Supplemental winter lights
Steve Marak via pbs (Sat, 26 Feb 2022 10:44:11 PST)

Hi Ken,

That is a rabbit hole, as the lumen unit is biased for how our eyes
respond to light rather than how plants do or the power distribution of
the light. (Your careful wording suggests you're aware of that!)

I Googled the BML SPYDR, since that isn't one I've used. It's clearly a
high-end unit with a lot of careful design and attention to detail
behind it. I particularly like that they under-drive the LEDs; LEDs can
last for many years if not run too hot but a lot of cheaper fixtures do
that to cut cost.

Where I use artificial light, it's the primary source, so I can't help
much with it as supplemental lighting. As Leo mentioned, unless you use
long-life fluorescent tubes, which cost more, their light output will
decline quite a bit, often within a year and nearly always within 2.
Long-life tubes hold much more of their rated output much longer, but I
still prefer LEDs. Distribution is also important when considering a
single higher output fixture vs 2 or more lower output. None of which
addresses your question about amount of light in lumens, of course.

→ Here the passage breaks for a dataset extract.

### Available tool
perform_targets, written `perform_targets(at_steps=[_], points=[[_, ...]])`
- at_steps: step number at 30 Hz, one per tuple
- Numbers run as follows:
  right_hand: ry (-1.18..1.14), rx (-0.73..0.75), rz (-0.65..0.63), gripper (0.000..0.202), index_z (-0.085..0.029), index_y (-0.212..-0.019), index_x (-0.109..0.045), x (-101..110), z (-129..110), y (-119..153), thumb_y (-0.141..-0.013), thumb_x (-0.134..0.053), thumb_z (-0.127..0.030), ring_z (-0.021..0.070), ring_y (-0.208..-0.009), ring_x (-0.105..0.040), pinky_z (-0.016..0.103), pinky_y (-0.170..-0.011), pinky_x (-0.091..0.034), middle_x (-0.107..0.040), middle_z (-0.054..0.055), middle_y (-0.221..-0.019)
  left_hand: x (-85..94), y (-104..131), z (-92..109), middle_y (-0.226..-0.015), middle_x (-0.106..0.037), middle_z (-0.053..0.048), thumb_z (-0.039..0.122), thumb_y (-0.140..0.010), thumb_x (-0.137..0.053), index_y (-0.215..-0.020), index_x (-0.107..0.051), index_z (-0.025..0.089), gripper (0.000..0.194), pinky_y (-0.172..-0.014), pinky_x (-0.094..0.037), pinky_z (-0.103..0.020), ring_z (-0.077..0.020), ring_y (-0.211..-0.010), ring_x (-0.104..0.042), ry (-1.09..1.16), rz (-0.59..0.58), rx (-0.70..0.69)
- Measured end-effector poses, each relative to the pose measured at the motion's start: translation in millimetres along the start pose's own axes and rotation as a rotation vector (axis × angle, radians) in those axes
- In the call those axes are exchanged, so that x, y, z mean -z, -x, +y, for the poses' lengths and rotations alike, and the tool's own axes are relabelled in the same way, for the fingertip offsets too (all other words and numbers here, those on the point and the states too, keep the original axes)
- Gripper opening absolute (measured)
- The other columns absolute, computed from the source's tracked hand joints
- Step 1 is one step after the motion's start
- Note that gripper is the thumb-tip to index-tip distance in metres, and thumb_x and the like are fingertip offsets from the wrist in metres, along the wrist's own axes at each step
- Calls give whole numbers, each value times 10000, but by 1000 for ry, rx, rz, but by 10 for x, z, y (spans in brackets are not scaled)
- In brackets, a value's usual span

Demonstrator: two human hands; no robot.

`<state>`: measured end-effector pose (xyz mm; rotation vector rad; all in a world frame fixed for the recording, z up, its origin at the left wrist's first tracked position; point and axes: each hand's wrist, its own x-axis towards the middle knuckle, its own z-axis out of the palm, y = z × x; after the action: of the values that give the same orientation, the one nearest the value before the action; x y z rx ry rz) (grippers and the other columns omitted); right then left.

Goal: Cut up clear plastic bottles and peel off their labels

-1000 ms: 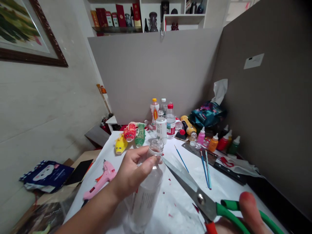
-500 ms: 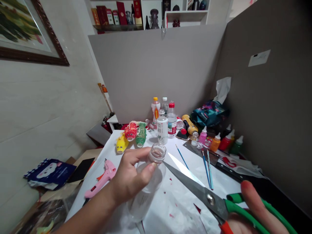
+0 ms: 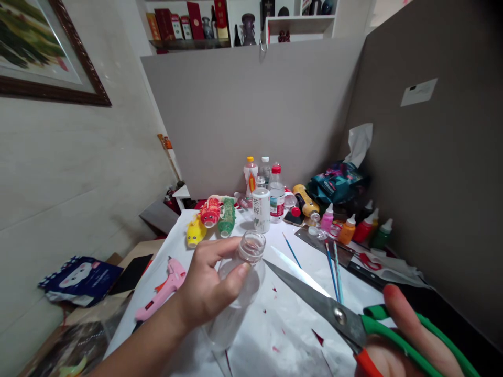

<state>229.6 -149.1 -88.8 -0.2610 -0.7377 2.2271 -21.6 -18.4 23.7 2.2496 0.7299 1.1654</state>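
My left hand [image 3: 214, 277] is wrapped round the neck and shoulder of a clear plastic bottle [image 3: 231, 322]. The bottle has no cap and leans, its mouth up and away from me. In my right hand [image 3: 408, 340] is a pair of scissors [image 3: 338, 314] with green handles and a bit of orange near the pivot. The blades are spread apart, and the upper blade's tip points at the bottle just below its neck. Whether that tip touches the plastic I cannot tell. My right fingers are partly cut off by the frame's lower edge.
A pink glue gun [image 3: 167, 290] lies left. Behind stand a white-labelled bottle [image 3: 261, 210], a red-capped bottle [image 3: 277, 201] and painted bottle figures [image 3: 226, 217]. To the right are paintbrushes [image 3: 330, 269], a broad knife [image 3: 349, 262] and paint bottles [image 3: 347, 230]. Grey boards [image 3: 255, 104] surround the table.
The bottle and my left hand have shifted very slightly left. The scissors have barely moved, with their blades still spread.
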Motion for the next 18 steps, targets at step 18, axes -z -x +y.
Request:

Best to measure, if you can. If you have access to a PAR meter, measure
the PAR flux you have now, which is clearly working, and then attempt to
match that when/if you have to replace the fixture. If no PAR meter,
well ... the purists will be outraged, but I'd just use a cheap meter
that measured lux/lumens to get a base reading on what you have now. Not
the data you really want but I don't think it's completely useless either.

Plants are amazingly good at harvesting photons across the visible
spectrum, even green ones (related geek content below), and my personal
experience is that as long as the color temperature of the light is high
enough (because that ensures there's some up in the blue region),
there's considerable latitude in what works, even if it's not precisely
optimal - which is what I'd expect. High enough for me is 5000 K, though
I prefer 5500-6300 K. As Leo also pointed out, color temperature as we
use it for artificial light sources doesn't mean the spectrum is what a
real physics black body at that temperature would produce - that's
another rabbit hole - but I haven't found spectrum to be an issue either
except in a few fringe cases.

Sorry about the length, and that I don't have better advice.

Geek content - I stumbled on this fascinating article a year or so back:
https://quantamagazine.org/why-are-plants-green-to…

Steve

On 2/25/2022 1:43 PM, Kenneth Preteroti wrote:

 Steve I appreciate your comments and the comments sent to the group
and to me privately. I accept that the cost to benefit ratio of high
end LED’s is not reasonable. I will continue to use my old BML lights
(I believe they are equivalent to a 600 watt metal halide not 1000
watts as I previously stated) to supplement the sunlight in the winter
months. When the BML lights fail I will look to purchase economical
lights.

One question which is the rabbit hole you may not wish to go down.
Using lumens as a measuring unit (because that’s what is printed on
the shop light box and fluorescent bulbs) a 2 bulb 4’ T5HO 108 watt
fixture puts out 10000+ lumens while the 2 bulb 4’ 40 watt shop light
puts out 4000+ lumens. What are your thoughts on the amount of
supplemental light?

Ken P
New Jersey, USA
Zone 7a

The past was erased, the erasure was forgotten, the lie became truth.